We think you need these skills to ace Site Reliability Engineer in London
Some tips for your application 🫡
Tailor Your CV: Make sure your CV reflects the skills and experiences that align with the Site Reliability Engineer role. Highlight your experience with Kubernetes and observability stacks like Prometheus and Grafana, as these are key to what we do at Albatross.
Craft a Compelling Cover Letter: Use your cover letter to tell us why you're passionate about reliability and observability. Share specific examples of how you've led incident responses or improved monitoring systems in your previous roles. We love hearing your story!
Showcase Your Technical Skills: Don’t shy away from getting technical! Include details about your hands-on experience with tools and technologies relevant to the role. This is your chance to show us you know your stuff and can hit the ground running.
Apply Through Our Website: We encourage you to apply directly through our website. It’s the best way for us to receive your application and ensures you’re considered for the role. Plus, it shows us you’re keen on joining our team!
How to prepare for a job interview at Albatross
✨Know Your Tools Inside Out
Make sure you’re well-versed in the observability stack mentioned in the job description, like Prometheus, Grafana, and Jaeger. Be ready to discuss how you've used these tools in past roles, including specific examples of dashboards you've created or metrics you've tracked.
✨Showcase Your Incident Response Skills
Prepare to talk about your experience leading incident responses. Share a story where you established a blameless postmortem or improved SLIs/SLOs. This will demonstrate your ability to handle pressure and improve reliability.

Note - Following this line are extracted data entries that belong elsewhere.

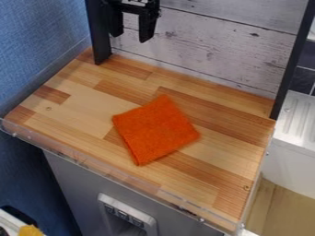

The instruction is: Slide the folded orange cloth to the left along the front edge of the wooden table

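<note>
With the fingers of my black two-finger gripper [131,37] apart and empty, I judge I'm pre-grasp; reaching the folded orange cloth [155,130] mid-way across the striped wooden tabletop [80,103] calls for lowering towards it.

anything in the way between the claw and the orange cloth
Nothing visible. The open claw hangs near the back of the wooden surface, and the orange cloth lies flat further forward on it. The black upright is beside the claw and seems to be off the line to the cloth.
</note>
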You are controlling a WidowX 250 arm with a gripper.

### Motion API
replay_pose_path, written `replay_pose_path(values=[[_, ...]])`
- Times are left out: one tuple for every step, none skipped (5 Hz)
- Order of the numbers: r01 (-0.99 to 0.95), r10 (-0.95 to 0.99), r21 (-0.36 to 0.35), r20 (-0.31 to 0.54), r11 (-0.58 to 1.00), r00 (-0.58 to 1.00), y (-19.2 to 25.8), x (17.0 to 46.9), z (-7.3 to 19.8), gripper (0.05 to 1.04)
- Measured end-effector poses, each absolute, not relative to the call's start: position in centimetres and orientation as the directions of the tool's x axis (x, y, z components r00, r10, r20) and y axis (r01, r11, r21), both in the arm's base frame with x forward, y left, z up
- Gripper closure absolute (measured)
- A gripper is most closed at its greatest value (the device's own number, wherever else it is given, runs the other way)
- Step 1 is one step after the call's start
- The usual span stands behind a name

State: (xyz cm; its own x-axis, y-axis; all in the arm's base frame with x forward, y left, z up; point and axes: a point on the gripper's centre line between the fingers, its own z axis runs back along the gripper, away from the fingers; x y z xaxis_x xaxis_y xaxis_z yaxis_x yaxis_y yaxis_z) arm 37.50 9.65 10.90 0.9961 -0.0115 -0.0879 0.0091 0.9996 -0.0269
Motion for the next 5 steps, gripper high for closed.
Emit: replay_pose_path(values=[[0.075, -0.079, -0.039, -0.121, 0.996, 0.990, 9.2, 36.4, 9.3, 0.085], [0.207, -0.209, -0.035, -0.077, 0.978, 0.975, 7.7, 35.5, 10.5, 0.088], [0.347, -0.347, -0.014, -0.035, 0.938, 0.937, 6.4, 33.9, 11.3, 0.088], [0.471, -0.471, 0.017, 0.008, 0.882, 0.882, 5.4, 32.3, 11.6, 0.085], [0.577, -0.579, 0.039, 0.028, 0.815, 0.815, 4.9, 31.0, 11.9, 0.085]])
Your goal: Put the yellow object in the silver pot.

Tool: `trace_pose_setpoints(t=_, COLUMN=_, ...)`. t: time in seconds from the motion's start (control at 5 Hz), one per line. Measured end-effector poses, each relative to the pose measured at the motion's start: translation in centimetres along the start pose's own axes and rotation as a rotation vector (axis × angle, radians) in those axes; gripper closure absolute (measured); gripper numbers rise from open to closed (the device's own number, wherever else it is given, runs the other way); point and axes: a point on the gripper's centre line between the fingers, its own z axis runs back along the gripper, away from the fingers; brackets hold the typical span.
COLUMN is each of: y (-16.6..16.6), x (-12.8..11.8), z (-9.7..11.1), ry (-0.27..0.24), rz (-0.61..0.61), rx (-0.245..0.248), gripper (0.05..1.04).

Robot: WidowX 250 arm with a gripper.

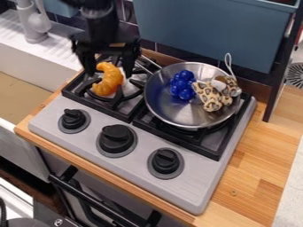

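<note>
The yellow croissant (109, 83) lies beneath the hand (109, 73), whose fingers stand apart.

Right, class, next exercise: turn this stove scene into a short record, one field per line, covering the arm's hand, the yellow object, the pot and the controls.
Hand: above the yellow object, fingers apart
Hand point: hand
Yellow object: curved, orange-yellow, on the left burner grate
Pot: silver pot, on the right burner
Pot contents: blue clustered thing; spotted plush toy
Controls: three black knobs along the stove's front
Task status: yellow object not yet in pot
</note>
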Motion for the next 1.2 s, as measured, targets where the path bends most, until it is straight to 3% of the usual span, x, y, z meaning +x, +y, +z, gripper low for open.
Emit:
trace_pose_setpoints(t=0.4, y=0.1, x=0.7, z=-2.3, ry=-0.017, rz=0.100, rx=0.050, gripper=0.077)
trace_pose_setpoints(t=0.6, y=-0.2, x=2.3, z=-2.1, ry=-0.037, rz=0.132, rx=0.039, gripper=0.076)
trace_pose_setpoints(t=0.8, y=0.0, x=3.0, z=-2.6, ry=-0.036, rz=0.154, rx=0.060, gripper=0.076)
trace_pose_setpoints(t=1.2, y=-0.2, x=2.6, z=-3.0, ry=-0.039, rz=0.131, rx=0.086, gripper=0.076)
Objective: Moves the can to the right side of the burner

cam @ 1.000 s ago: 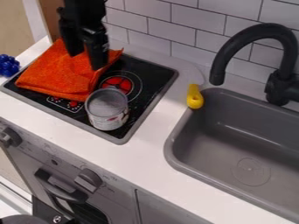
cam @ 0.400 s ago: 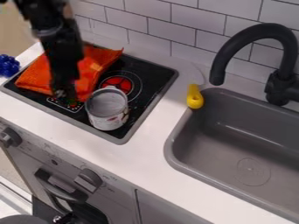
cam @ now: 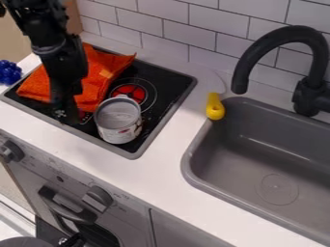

✨Communicate Clearly and Confidently
Since clear communication is key for this role, practice explaining complex technical concepts in simple terms. You might be asked to explain your approach to embedding observability into the development lifecycle, so make sure you can articulate your thoughts clearly.
✨Emphasise Your Pragmatic Approach
Be prepared to discuss your pragmatic approach to tooling and alerting. Share examples of how you’ve implemented solutions that teams trust and use regularly. This shows that you understand the balance between functionality and usability.